▸ **Exercise directions**
Each line that includes "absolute" must be copied from the records.

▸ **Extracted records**
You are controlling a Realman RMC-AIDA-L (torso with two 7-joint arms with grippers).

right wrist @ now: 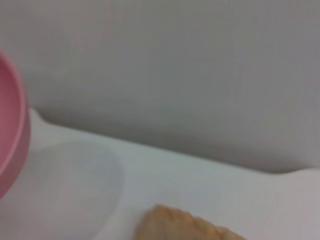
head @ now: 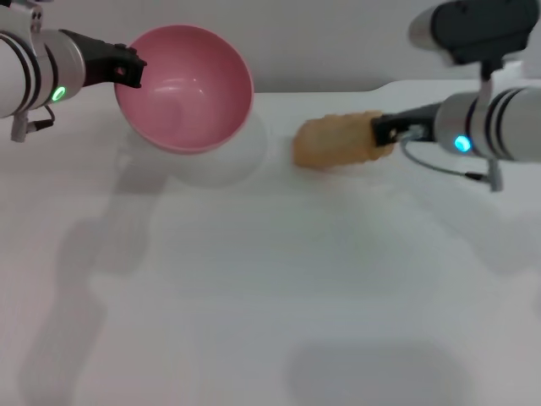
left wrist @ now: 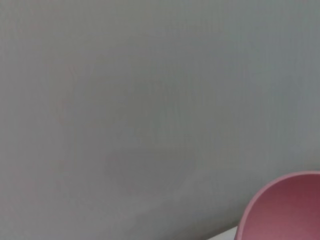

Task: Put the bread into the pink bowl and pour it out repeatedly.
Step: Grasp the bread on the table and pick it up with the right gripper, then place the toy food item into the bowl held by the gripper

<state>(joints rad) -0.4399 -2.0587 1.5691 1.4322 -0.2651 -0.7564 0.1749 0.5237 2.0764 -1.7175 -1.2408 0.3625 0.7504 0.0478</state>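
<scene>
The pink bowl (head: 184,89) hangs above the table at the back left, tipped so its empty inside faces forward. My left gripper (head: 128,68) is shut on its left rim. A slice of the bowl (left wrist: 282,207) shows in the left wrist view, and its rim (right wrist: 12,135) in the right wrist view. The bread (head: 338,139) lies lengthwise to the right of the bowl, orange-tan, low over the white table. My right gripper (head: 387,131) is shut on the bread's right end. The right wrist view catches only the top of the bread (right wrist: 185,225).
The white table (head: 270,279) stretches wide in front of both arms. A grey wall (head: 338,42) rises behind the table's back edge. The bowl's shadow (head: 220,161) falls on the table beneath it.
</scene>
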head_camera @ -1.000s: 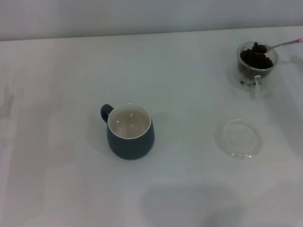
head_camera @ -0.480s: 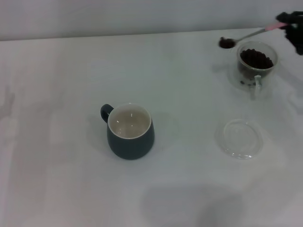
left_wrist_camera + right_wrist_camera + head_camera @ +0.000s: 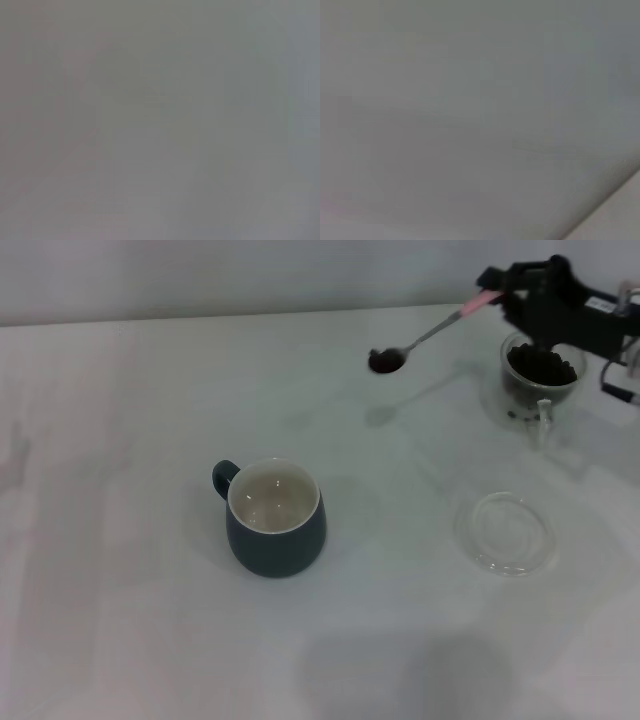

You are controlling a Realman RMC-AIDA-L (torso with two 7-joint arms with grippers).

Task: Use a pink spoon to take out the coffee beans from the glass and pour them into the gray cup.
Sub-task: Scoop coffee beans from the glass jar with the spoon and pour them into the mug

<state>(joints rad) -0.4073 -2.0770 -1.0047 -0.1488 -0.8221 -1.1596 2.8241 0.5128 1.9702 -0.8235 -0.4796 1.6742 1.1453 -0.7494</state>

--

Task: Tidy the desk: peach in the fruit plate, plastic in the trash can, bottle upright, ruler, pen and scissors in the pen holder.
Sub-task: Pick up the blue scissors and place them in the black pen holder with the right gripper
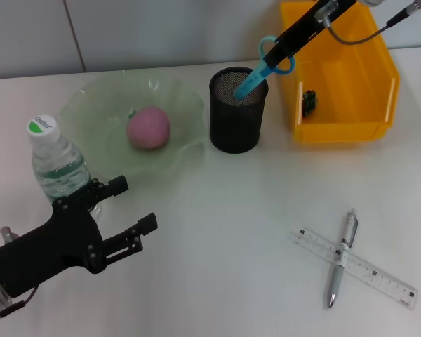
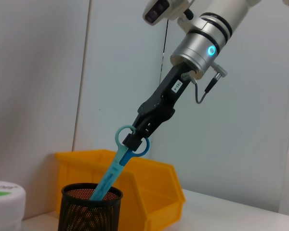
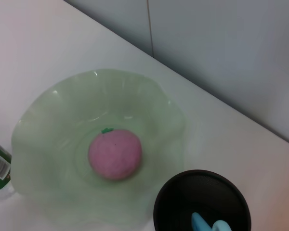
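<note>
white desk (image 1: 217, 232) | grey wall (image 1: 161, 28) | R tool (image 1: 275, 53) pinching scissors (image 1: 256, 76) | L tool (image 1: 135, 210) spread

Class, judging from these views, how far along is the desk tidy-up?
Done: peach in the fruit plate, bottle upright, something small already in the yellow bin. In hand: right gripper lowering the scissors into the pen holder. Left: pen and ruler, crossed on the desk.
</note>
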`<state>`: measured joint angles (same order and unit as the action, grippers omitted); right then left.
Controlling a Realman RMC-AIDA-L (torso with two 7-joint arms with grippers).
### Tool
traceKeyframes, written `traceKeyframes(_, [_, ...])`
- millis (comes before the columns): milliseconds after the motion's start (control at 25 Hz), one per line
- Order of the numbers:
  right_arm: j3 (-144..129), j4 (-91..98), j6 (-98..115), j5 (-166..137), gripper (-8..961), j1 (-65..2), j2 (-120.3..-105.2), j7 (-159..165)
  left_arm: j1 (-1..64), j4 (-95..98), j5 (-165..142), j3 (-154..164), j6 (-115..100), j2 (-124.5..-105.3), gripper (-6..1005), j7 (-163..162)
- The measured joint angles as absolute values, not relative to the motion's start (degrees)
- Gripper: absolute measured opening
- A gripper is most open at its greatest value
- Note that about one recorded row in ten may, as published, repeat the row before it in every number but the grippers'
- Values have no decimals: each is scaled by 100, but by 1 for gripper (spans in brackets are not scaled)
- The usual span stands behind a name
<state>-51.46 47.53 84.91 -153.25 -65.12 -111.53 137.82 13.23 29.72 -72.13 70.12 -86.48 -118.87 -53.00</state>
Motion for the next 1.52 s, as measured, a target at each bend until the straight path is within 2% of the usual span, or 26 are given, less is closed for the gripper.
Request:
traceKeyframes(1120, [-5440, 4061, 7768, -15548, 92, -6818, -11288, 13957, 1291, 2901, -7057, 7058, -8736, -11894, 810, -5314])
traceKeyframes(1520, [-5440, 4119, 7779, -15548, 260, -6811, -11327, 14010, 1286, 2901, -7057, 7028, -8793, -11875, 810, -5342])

▸ **Answer section**
- The measured joint angles as absolute values, not relative to the motion's start (degrees)
- Gripper: absolute measured opening

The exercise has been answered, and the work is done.